O GOVERNO DE SÃO PAULO tem em mãos números que demonstram um crescimento acelerado nas internações por covid-19 em hospitais públicos na cidade de São Paulo desde pelo menos 9 de novembro – ou seja, seis dias antes do primeiro turno das eleições municipais. Ainda assim, continua negando o que alguns cientistas estão chamando de “segunda onda” da pandemia de coronavírus.
Os números do Censo Covid-SP, que monitora internações hospitalares, foram entregues ao Intercept por uma pessoa que tem acesso ao sistema e analisados por um epidemiologista. Ambos pediram para não serem identificados por temerem represálias. Os dados, restritos a hospitais, alguns funcionários do governo do estado e pesquisadores, mostram as novas hospitalizações tanto em enfermaria quanto em UTIs – o que o governo estadual costuma divulgar é o total de internações.

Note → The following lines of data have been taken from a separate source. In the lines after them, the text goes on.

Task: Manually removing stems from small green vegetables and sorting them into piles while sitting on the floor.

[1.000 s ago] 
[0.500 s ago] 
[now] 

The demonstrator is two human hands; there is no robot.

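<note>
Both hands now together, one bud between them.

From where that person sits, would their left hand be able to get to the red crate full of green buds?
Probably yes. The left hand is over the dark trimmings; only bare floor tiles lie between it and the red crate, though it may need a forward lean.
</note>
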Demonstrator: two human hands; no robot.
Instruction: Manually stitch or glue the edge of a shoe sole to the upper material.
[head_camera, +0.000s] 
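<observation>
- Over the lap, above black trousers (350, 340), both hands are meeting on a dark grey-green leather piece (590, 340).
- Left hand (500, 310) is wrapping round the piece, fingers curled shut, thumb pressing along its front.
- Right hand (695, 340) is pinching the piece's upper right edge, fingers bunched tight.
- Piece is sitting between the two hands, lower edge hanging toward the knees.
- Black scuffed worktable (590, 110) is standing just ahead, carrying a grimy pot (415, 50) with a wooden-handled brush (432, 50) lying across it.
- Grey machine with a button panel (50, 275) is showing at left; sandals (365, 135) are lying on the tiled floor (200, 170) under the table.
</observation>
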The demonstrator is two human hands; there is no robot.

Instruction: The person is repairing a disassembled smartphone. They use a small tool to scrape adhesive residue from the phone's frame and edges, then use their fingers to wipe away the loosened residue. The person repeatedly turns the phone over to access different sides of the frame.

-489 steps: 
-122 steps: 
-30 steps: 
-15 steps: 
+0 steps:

Eles mostram que, desde 16 de outubro, a média móvel de internações na rede pública tem subido consistentemente. Em meados de outubro, essa média ficava abaixo de 150 novas internações por dia. Em 6 de novembro, ela já tinha chegado a 198; dez dias depois, passou de 290. Ou seja: é um aumento de mais de 90% em trinta dias, e isso só até o dia seguinte ao primeiro turno das eleições municipais.

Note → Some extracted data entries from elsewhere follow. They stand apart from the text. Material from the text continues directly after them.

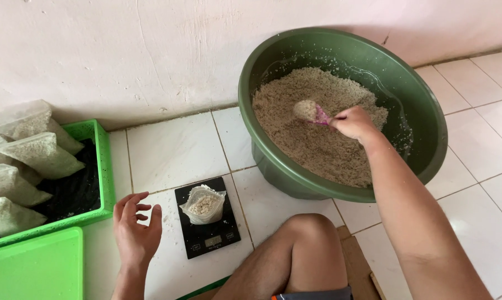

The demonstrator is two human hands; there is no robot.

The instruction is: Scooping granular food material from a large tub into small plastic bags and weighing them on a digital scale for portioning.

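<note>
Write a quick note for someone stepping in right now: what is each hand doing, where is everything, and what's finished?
Right hand: shut on a pink scoop, heaped with grain, over the green basin.
Left hand: open, empty, hovering beside the black scale.
Small bag: open on the scale, partly filled.
Filled bags: lying in the green crate on the left.
Done: several bags filled.
Left: the bag on the scale isn't full; plenty of grain remains in the basin.

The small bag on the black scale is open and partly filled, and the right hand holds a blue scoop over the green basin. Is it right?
Not quite: in the head view the scoop in the right hand is pink, not blue. The rest holds.
</note>
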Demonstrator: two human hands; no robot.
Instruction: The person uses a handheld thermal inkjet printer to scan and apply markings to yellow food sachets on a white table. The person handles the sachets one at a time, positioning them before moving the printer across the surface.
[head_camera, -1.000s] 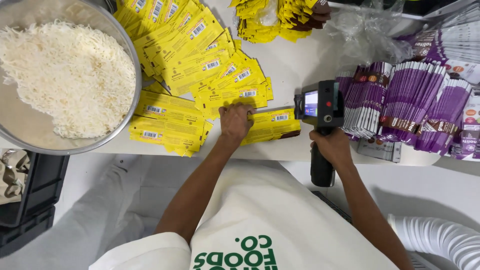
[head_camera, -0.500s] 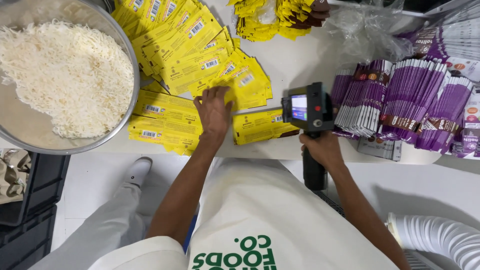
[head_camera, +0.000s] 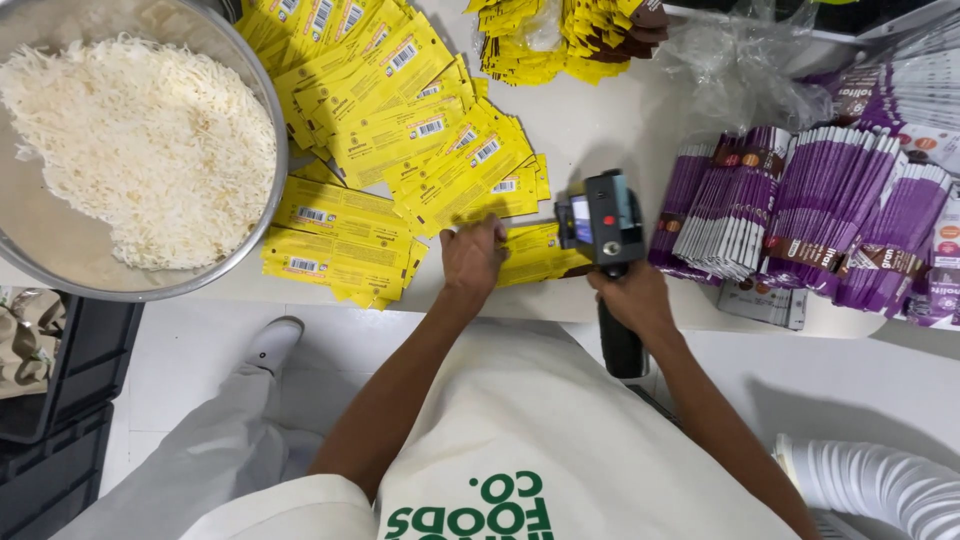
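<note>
Left hand (head_camera: 472, 258) flat, pinning yellow pouch (head_camera: 535, 252) at worktop (head_camera: 600, 120) near edge. Right hand (head_camera: 633, 298) grips handheld printer (head_camera: 600, 222) against pouch. Advice: hold pouch taut, guide printer level, steady.

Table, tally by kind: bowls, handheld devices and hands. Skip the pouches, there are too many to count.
Bowl: 1
Device: 1
Hands: 2, left hand and right hand
Total: 4
</note>
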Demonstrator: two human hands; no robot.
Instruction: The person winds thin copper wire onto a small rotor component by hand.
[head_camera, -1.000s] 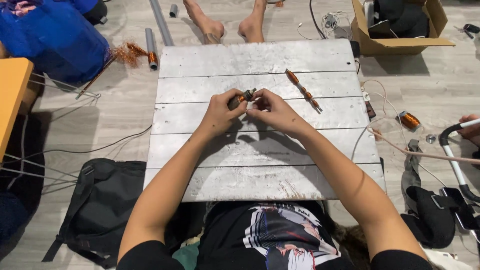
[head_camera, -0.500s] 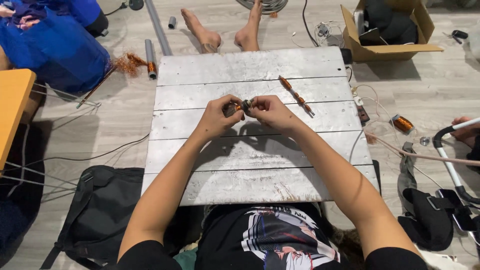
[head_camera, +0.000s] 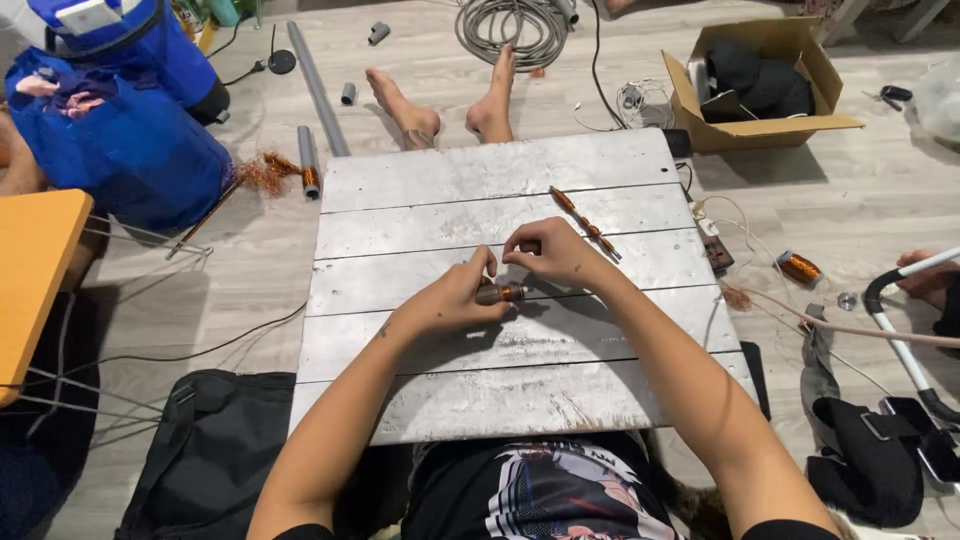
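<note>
Copper-wound coil (head_camera: 500, 293): a small brown and orange spool, held just above the middle of the table and near its centre plank.
Left hand (head_camera: 455, 297): mine, fingers closed around the dark end of the coil, gripping it level.
Right hand (head_camera: 550, 252): mine, just beside the left, fingertips pinched together above the coil's orange end; whether a fine strand sits in the pinch I cannot tell, as it is too thin to show.
Step in hand: I judge this to be working at the winding, one hand steadying the spool while the other plucks at the wire.
Next move calls for: a firm hold on the spool and a light, steady draw from the pinching fingers, so that a thin strand does not snap or tangle.
Surface: grey metal table (head_camera: 440, 400) of broad planks, scuffed and stained; a long orange-handled tool (head_camera: 585, 224) lies apart from my hands, towards the far right.
Floor near me: black bag (head_camera: 215, 450) at the left of the table; a second copper coil (head_camera: 799, 267) and loose cables lie at the right.
Room beyond: pale wood-look flooring, a blue bag (head_camera: 125, 140), grey pipe lengths (head_camera: 317, 88), a tuft of copper wire (head_camera: 266, 172), a coiled grey cable (head_camera: 510, 30) and an open cardboard box (head_camera: 765, 85).
Other person: two bare feet (head_camera: 445, 105) rest at the table's far edge.
</note>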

Ainda assim, o prefeito de São Paulo, Bruno Covas, candidato à reeleição pelo PSDB e afilhado político de Doria, deu entrevista ao Roda Viva na segunda-feira, 23, e afirmou que “não há nenhum indício” de um novo pico. “Vamos enfrentar isso sem criar expectativas de que o problema foi resolvido e sem criar qualquer tipo de fake news de que há uma segunda onda sendo escondida pela prefeitura”, disse. A declaração de Covas, que herdou a prefeitura de Doria, ocorreu seis dias depois do sistema público registrar o pico de 90% no aumento de novas internações.
Novas internações em São Paulo
Gráfico elaborado com dados do Censo Covid-SP e analisado por um epidemiologista a pedido do Intercept. Como os números têm uma grande variação diária, a opção foi fazer um média com o número de internações em um intervalo de sete dias, a chamada média móvel.
Segundo os números, as internações por covid-19 subiram primeiro nos hospitais públicos. Enquanto nos hospitais particulares o crescimento consistente de casos graves da doença só ficou claro em meados de novembro, na rede pública já era possível perceber os sinais desse aumento já no final de outubro. O ponto mais baixo da curva de novas internações na rede pública acontece em 16 de outubro e depois passa a crescer, já apontando para um repique na pandemia – o que está sendo chamado de segunda onda.
O alerta dos hospitais particulares veio a público em 9 de novembro. Dois dias depois, pesquisadores confirmaram que a segunda onda da pandemia em São Paulo já batia à porta. Apenas entre 9 e 11 de novembro, as novas internações por covid-19 na rede privada saltaram de 97 ao dia, em média, para 119. Ou seja, houve um crescimento de pouco mais de 20% em apenas dois dias.
O governo e a prefeitura, no entanto, mantiveram o discurso de que não havia indícios sobre uma segunda onda de contágio nem razão para voltar a fechar o comércio e impor restrições de circulação.
Em 12 de novembro, três dias antes do primeiro turno das eleições, o secretário de Saúde, Jean Gorinchteyn, fez ginástica com os números. Em entrevista, mostrou um slide com o balanço de pessoas internadas em todo o estado e manobrou para explicar porque o número médio de 912 pessoas internadas daquela semana era menor que o da anterior – quando houve média de 859 internações.
“Eu quero que vocês observem e façam um comparativo da semana 44 e 46. Nós tivemos um descenso. Claro que o descenso foi acentuado na semana 45, mas se consideravam aqueles números mais baixos em decorrência do feriado. Portanto, nós continuamos em decréscimo também no número de internações”, afirmou.
Foi só depois do primeiro turno, em 16 de novembro, que o governo paulista admitiu um aumento de 18% no número total de internações na semana anterior – número que leva em conta todas as internações, não apenas as novas. Naquele dia, João Doria anunciou que a revisão do Plano São Paulo, que determina o calendário de reabertura, ficaria para o dia 30 de novembro. Ou seja: novas medidas que restrinjam a circulação só serão discutidas após o segundo turno.